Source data
************
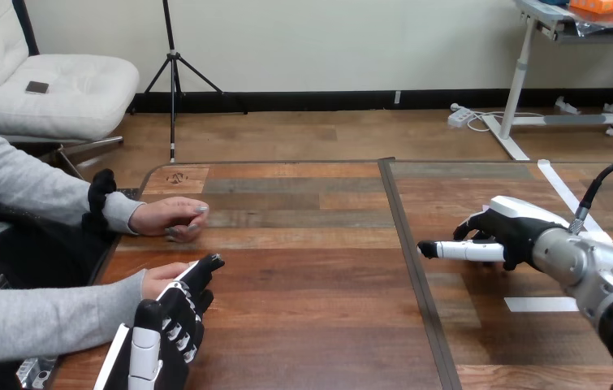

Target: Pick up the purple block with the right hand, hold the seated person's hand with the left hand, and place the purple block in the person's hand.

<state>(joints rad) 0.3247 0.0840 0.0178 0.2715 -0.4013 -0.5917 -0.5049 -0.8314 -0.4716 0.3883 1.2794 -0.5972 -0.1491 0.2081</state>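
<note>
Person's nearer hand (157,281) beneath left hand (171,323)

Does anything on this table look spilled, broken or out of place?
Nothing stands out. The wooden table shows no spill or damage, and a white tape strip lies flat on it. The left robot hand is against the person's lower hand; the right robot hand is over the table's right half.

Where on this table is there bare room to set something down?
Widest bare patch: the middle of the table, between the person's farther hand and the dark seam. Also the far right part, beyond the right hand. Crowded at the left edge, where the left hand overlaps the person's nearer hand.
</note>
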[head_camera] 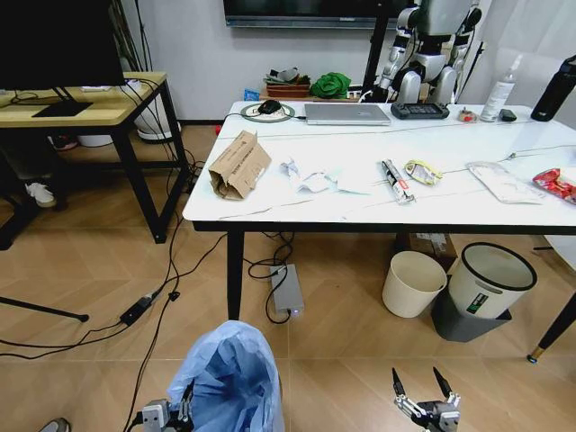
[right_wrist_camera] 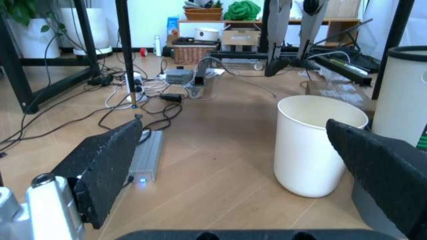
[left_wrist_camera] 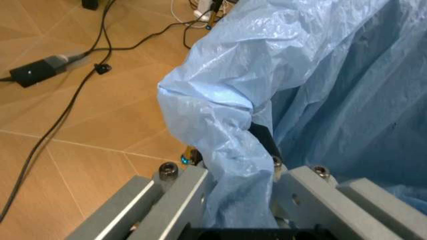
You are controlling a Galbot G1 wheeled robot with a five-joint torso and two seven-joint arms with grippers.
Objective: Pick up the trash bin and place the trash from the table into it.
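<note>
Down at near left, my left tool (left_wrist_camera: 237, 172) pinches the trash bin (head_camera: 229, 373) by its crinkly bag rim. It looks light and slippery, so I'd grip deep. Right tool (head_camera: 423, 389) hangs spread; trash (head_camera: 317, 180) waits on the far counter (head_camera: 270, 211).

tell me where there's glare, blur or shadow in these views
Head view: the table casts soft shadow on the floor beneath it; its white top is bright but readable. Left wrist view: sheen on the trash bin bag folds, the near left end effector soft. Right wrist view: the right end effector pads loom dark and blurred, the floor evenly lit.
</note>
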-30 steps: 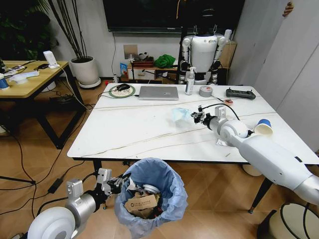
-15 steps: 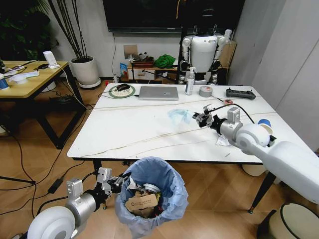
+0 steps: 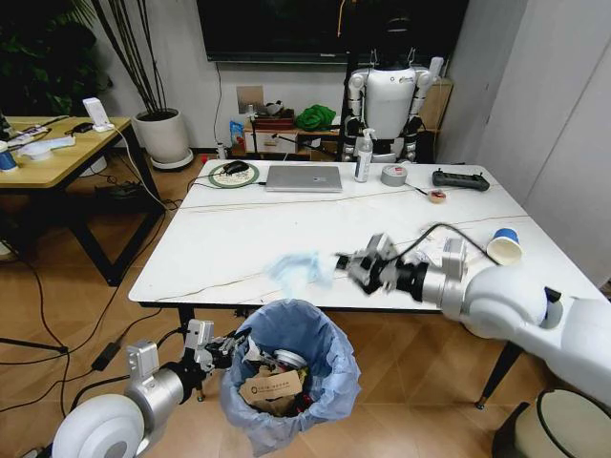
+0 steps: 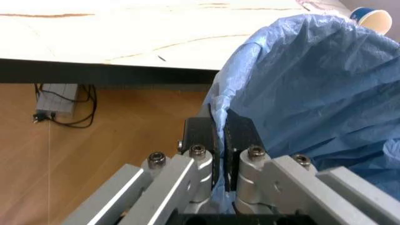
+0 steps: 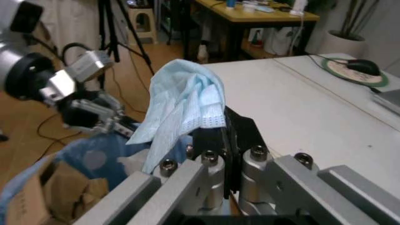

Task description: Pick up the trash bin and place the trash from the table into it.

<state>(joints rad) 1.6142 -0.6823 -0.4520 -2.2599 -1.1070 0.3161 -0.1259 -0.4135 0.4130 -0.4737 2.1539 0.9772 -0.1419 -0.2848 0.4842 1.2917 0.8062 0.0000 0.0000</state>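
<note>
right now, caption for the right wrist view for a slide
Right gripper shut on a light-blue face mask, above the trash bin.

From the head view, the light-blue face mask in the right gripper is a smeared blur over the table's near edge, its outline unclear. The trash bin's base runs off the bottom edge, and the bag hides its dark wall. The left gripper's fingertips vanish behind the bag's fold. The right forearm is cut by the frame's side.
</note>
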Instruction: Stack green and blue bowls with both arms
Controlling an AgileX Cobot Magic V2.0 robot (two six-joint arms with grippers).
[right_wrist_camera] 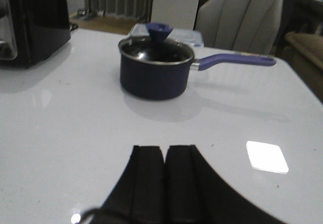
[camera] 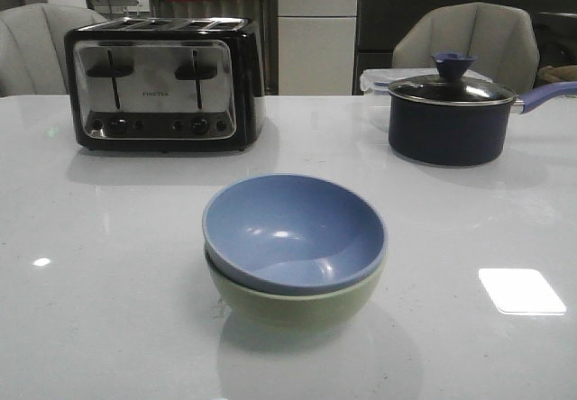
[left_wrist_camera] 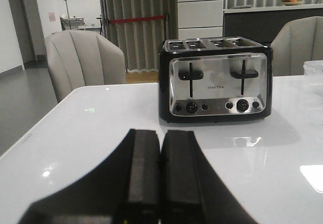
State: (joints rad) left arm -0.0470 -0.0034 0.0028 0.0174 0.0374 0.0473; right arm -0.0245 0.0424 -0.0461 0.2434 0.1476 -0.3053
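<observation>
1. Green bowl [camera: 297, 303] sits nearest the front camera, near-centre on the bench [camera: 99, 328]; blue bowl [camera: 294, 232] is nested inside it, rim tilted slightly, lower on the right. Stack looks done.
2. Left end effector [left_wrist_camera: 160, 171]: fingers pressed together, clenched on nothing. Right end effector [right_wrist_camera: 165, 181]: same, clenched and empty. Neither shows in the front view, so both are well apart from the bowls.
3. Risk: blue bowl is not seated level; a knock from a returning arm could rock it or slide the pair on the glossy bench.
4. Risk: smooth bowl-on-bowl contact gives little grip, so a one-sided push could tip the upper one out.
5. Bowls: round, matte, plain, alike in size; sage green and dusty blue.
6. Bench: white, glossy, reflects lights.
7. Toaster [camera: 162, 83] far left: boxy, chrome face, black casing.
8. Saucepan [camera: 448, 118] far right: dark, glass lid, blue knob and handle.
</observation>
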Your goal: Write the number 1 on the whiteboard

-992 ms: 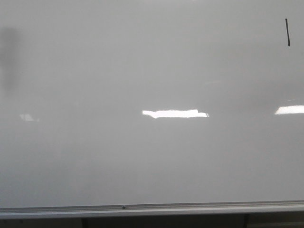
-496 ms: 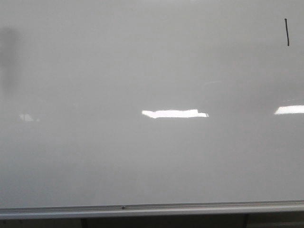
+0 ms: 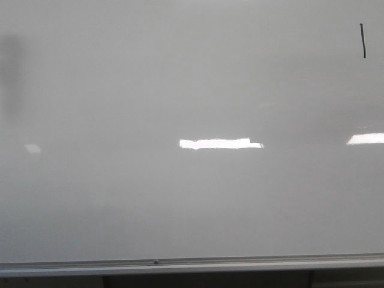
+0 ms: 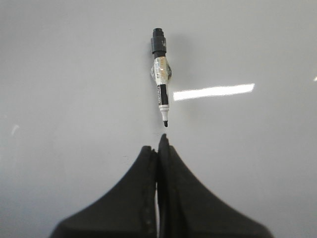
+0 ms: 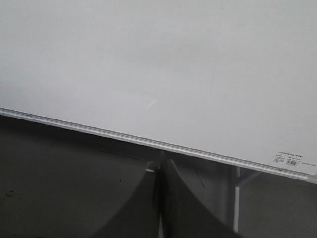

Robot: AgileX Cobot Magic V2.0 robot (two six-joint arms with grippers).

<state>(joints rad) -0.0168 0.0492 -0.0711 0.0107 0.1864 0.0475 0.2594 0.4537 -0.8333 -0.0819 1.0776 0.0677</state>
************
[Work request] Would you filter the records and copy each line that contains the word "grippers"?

[Reply to the exercise]
You are controlling a Galbot G1 wheeled robot with a five-joint torso and two seven-joint arms with grippers.
Controlling an AgileX Cobot Magic V2.0 robot (two six-joint arms with grippers).
Robot: AgileX Cobot Magic V2.0 robot (two six-joint arms with grippers).

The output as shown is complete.